DATASET SECTION:
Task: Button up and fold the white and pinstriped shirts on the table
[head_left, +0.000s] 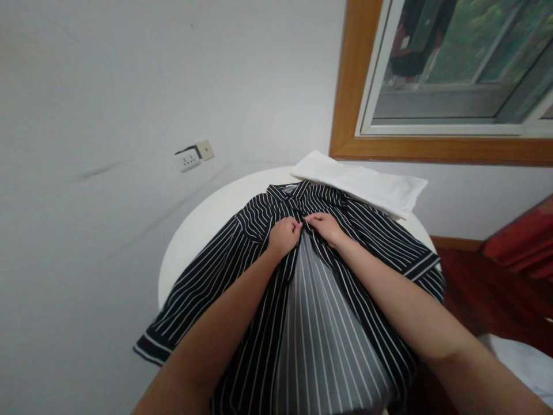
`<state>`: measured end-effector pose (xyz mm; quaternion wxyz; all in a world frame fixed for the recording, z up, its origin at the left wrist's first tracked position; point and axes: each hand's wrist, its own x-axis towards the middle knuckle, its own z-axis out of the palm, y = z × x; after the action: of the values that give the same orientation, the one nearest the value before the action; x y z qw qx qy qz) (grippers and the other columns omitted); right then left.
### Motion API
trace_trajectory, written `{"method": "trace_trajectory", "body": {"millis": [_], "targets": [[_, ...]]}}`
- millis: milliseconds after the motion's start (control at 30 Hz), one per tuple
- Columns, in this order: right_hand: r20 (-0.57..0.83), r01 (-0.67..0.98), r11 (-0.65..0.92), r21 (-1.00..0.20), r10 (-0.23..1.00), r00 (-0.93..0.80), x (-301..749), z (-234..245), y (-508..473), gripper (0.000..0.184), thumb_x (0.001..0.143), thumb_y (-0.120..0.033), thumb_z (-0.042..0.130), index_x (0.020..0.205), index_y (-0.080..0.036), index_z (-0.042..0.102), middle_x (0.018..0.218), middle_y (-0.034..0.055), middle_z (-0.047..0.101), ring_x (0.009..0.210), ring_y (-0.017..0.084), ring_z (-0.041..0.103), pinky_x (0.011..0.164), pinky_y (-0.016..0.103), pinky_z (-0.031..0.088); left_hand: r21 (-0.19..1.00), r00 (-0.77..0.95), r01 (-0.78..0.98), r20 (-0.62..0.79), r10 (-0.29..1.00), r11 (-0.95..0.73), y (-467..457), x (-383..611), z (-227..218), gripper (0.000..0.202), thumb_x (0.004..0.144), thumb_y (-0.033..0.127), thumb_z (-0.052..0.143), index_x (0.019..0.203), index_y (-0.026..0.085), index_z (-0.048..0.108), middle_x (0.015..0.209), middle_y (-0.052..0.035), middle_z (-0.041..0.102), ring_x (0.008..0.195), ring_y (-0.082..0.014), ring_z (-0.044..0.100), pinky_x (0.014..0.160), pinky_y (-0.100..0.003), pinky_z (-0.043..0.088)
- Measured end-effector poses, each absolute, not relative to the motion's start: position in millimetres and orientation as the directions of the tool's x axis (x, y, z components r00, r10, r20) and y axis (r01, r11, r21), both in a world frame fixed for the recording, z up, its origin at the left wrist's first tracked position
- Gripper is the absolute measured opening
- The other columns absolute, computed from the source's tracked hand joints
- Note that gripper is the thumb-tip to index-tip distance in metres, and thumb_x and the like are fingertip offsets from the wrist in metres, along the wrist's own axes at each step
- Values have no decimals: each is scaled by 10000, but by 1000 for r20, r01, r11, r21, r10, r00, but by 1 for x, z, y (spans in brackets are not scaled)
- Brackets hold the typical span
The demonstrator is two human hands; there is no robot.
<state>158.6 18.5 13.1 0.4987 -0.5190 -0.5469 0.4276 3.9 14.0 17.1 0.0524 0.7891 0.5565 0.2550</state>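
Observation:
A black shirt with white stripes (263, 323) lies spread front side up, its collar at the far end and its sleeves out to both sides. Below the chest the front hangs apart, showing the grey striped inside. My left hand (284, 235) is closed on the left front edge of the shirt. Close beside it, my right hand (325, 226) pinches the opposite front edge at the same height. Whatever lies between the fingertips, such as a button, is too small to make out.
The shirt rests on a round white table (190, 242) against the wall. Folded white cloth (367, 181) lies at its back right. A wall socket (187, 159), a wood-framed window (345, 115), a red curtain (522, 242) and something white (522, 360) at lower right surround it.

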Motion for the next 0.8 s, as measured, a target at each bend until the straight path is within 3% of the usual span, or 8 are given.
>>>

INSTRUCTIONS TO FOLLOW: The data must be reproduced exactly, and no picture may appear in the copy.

EXERCISE RESULT:
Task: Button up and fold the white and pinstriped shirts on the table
[head_left, +0.000s] 
`<state>`: measured end-effector pose (xyz mm; quaternion wxyz; all in a world frame fixed for the recording, z up, its origin at the left wrist's first tracked position; point and axes: each hand's wrist, its own x-axis towards the middle knuckle, its own z-axis out of the palm, y = z × x; after the action: of the values that give the same orientation, the one nearest the value before the action; x y z qw qx qy qz) (grippers and the other columns omitted); right then left.
### Motion API
trace_trajectory, written `{"method": "trace_trajectory", "body": {"millis": [_], "targets": [[_, ...]]}}`
- millis: milliseconds after the motion's start (control at 30 Hz), one per tuple
- Columns, in this order: right_hand: r20 (-0.57..0.83), r01 (-0.67..0.98), r11 (-0.65..0.92), r21 (-1.00..0.20), r10 (-0.23..1.00), r00 (-0.93..0.80), x (-301..749), z (-234..245), y (-508..473), gripper (0.000..0.184), thumb_x (0.001..0.143), thumb_y (-0.120..0.033), thumb_z (-0.042..0.130), index_x (0.020..0.205), index_y (-0.080..0.036), index_z (-0.042..0.102), middle_x (0.018..0.218), middle_y (-0.034..0.055), middle_z (-0.047..0.101), ring_x (0.009..0.210), ring_y (-0.017..0.084), ring_z (-0.041..0.103), pinky_x (0.011..0.164), pinky_y (-0.016..0.103), pinky_z (-0.031..0.088); left_hand: r21 (-0.19..1.00), r00 (-0.77..0.95), r01 (-0.78..0.98), r20 (-0.62..0.79), r10 (-0.29..1.00), r11 (-0.95..0.73), y (-467..457), x (-383..611), z (-227..218), gripper (0.000..0.202), thumb_x (0.004..0.144), thumb_y (-0.033..0.127), thumb_z (-0.052..0.143), index_x (0.019..0.203), index_y (-0.026..0.085), index_z (-0.048..0.108), middle_x (0.015..0.209), middle_y (-0.052..0.035), middle_z (-0.041..0.102), ring_x (0.008..0.195), ring_y (-0.082..0.014), ring_z (-0.044..0.100), pinky_x (0.014..0.160), pinky_y (-0.100..0.003), pinky_z (-0.043..0.088)
- Measured end-effector poses, each absolute, not relative to the motion's start: position in millimetres and orientation as the directions of the tool's x axis (x, y, z components r00, r10, r20) and y axis (r01, r11, r21), both in a world frame fixed for the recording, z up, its origin at the left wrist's first tracked position
- Gripper is the absolute measured opening
- The other columns absolute, computed from the source's tracked hand joints
- Note that gripper is the thumb-tip to index-tip distance in metres, and thumb_x and the like are fingertip offsets from the wrist in metres, along the wrist's own axes at each step
- Values have no decimals: each is scaled by 10000, but by 1000 for r20, r01, r11, r21, r10, r00, but by 1 for x, z, y (spans in brackets are not scaled)
- Brackets hold the typical span
The demonstrator is two human hands; there is no robot.
<state>158.6 18.5 13.1 0.4987 -0.5190 -0.5469 0.4276 3.9 14.0 17.1 0.0524 0.7891 0.5565 0.2550</state>
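Observation:
A black shirt with white stripes (263, 323) lies spread front side up, its collar at the far end and its sleeves out to both sides. Below the chest the front hangs apart, showing the grey striped inside. My left hand (284, 235) is closed on the left front edge of the shirt. Close beside it, my right hand (325, 226) pinches the opposite front edge at the same height. Whatever lies between the fingertips, such as a button, is too small to make out.
The shirt rests on a round white table (190, 242) against the wall. Folded white cloth (367, 181) lies at its back right. A wall socket (187, 159), a wood-framed window (345, 115), a red curtain (522, 242) and something white (522, 360) at lower right surround it.
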
Motion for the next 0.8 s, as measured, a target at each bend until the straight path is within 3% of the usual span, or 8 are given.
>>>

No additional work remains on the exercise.